The budget is passed. But this budget “compromise” of $96 billion between Legislative Democrats and Governor Brown has problems. They claim “California is back” and that our state’s budget problems are solved. But if you go beyond their talking points, I still see a budget which contains many fiscally questionable decisions.
On education, voters approved $50 billion in Proposition 30 tax increases last year based on the belief that it would protect education. Yet the budget reduces the debt repayment that schools are owed by $676 million. The state will still have to pay back this money to schools, but it will be delayed by another year. This budget also does not use the new taxes to help make a college education truly affordable. My Republican colleagues and I proposed a plan earlier this year to freeze tuition at our public colleges and universities as long as the Proposition 30 taxes are in effect. However, the majority party rejected the tuition freeze proposal in the final budget.

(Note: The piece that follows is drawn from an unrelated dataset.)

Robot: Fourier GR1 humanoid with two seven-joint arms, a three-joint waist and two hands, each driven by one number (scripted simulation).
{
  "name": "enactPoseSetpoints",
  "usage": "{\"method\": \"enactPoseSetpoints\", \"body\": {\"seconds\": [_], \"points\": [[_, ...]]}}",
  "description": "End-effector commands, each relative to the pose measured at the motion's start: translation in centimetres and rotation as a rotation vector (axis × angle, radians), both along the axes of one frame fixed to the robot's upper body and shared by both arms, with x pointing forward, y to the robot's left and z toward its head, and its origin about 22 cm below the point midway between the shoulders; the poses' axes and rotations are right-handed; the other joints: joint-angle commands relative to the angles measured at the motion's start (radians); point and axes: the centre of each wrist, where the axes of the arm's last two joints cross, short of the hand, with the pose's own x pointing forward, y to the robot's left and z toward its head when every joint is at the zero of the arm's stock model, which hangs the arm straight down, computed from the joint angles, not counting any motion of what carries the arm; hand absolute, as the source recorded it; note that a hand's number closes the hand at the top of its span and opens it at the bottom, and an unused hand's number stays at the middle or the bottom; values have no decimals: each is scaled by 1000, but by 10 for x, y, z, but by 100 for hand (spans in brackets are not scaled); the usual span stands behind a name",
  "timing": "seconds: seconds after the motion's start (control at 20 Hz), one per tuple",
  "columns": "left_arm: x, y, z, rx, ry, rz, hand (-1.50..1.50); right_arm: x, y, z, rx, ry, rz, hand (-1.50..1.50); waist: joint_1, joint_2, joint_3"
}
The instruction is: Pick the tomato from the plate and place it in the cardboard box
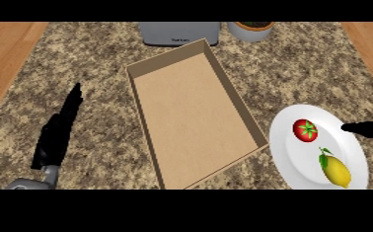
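Note:
A red tomato (305, 130) with a green stem lies on the white plate (291, 152) at the lower right, beside a yellow lemon (336, 170). The open cardboard box (191, 115) stands in the middle of the counter, nothing inside it. Only black fingers of my right hand (358, 127) show at the right edge, over the plate's rim, a short way right of the tomato and not touching it. My left hand (58, 130) rests at the lower left with straight fingers pointing away, holding nothing.
A grey toaster (178, 32) stands at the back edge behind the box. A grey pot (252, 29) stands to its right. Wooden floor shows past the granite counter at both upper corners.

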Motion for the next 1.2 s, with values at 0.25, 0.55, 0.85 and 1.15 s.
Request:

On public safety, the budget continues to shortchange our counties on realignment. Last year, the majority party changed the funding formula to give more money to urban and coastal counties while taking money away from inland ones. The Democrats rejected amendments to bring equity for inland counties such as San Bernardino to implement the Governor’s realignment law. Currently, San Bernardino County is receiving an estimated $5.5 million less than it should while San Francisco County is receiving an additional $5 million. Such an imbalance makes it more difficult for other state counties to prevent the early release of some inmates.